Mit nur 28 Jahren fiel die begeisterte Reiterin Maria Malibran vom Pferd und verletzte sich schwer. Todkrank, so erzählt sich die Musikgeschichte, habe sie noch Bellinis "Sonnambula" gesungen. Das tragische Schicksal der Mezzosopranistin eignete sich grandios zur Legendenbildung: Vom Vater, dem gefeierten Tenor und berühmten Gesangslehrer Manuel García ebenso zum Singen getriezt wie ihre Schwester Pauline Viardot, sang sie bald an allen führenden Theatern Europas und Nordamerikas.
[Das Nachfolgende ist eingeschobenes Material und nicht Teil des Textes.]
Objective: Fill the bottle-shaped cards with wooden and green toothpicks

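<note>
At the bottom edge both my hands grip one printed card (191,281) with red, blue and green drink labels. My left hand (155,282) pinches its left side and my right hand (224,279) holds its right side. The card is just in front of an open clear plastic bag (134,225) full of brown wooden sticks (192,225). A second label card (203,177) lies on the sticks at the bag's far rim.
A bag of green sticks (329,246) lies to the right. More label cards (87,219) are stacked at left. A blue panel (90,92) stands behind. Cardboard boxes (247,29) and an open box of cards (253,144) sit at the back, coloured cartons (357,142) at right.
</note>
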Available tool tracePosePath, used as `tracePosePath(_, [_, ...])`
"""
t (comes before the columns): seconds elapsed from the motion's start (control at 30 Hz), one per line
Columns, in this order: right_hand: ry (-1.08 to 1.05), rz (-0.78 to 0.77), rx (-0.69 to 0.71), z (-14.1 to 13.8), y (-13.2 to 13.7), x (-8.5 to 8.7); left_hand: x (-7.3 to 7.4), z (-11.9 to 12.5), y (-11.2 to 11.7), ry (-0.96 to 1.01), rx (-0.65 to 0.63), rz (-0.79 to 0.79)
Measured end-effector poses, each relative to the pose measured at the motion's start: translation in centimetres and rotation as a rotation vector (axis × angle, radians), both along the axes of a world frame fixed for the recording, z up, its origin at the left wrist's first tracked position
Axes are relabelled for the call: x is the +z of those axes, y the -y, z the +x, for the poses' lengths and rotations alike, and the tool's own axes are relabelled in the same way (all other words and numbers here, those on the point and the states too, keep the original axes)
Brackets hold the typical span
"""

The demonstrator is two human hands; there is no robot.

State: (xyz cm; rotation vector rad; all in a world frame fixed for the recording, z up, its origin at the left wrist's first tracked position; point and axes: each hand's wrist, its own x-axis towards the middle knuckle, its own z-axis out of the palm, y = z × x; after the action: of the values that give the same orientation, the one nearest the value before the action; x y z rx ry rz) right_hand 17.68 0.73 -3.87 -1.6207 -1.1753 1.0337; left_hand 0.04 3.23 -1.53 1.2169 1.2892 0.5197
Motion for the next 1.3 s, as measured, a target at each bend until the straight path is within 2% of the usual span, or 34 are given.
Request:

Eine Ehe wurde annulliert, die zweite durch besagten Reitunfall beendet. Nun hat die brasilianische Komponistin Jocy de Oliveira sich durch einen Essay von Cathérine Clement dazu verleiten lassen, das Leben der Maria Malibran als Beispiel für die Unterdrückung der Frau zu sehen. Der Lebenslauf Malibrans schleppt sich von Ophelia, gefangen in den Saiten des Klaviers, über Desdemona und Iphigenie bis zum Tod der gequälten Frau. Kein Wort von den Freuden ihres Berufs, kein Bild für die Triumphe über ein Publikum, das ihr zeitlebens zu Füßen lag. Jocy de Oliveira ist einzig an der Leidensgeschichte interessiert. Doch auch für die Alpträume dieses Künstlerinnenlebens fehlt dem "Opera Ensemble Jocy de Pilveira" die Kraft. Müde schleppen sich die Sphärenklänge der vier Instrumentalisten dahin Da hilft es auch nichts, dass die beiden Sängerinnen wirklich ihr Metier beherrschen. In Filmprojektionen erzählt eine alte brasilianische Schauspielerin aus ihrem Leben oder aus dem Leben der Malibran oder vielleicht auch aus südamerikanischen Kochbüchern, ganz egal. Verbunden mit Klangcollagen aus den Lautsprechern stellt sich hier für Augenblicke der Zauber eines verbrauchten Lebens mit Höhen und Tiefen ein.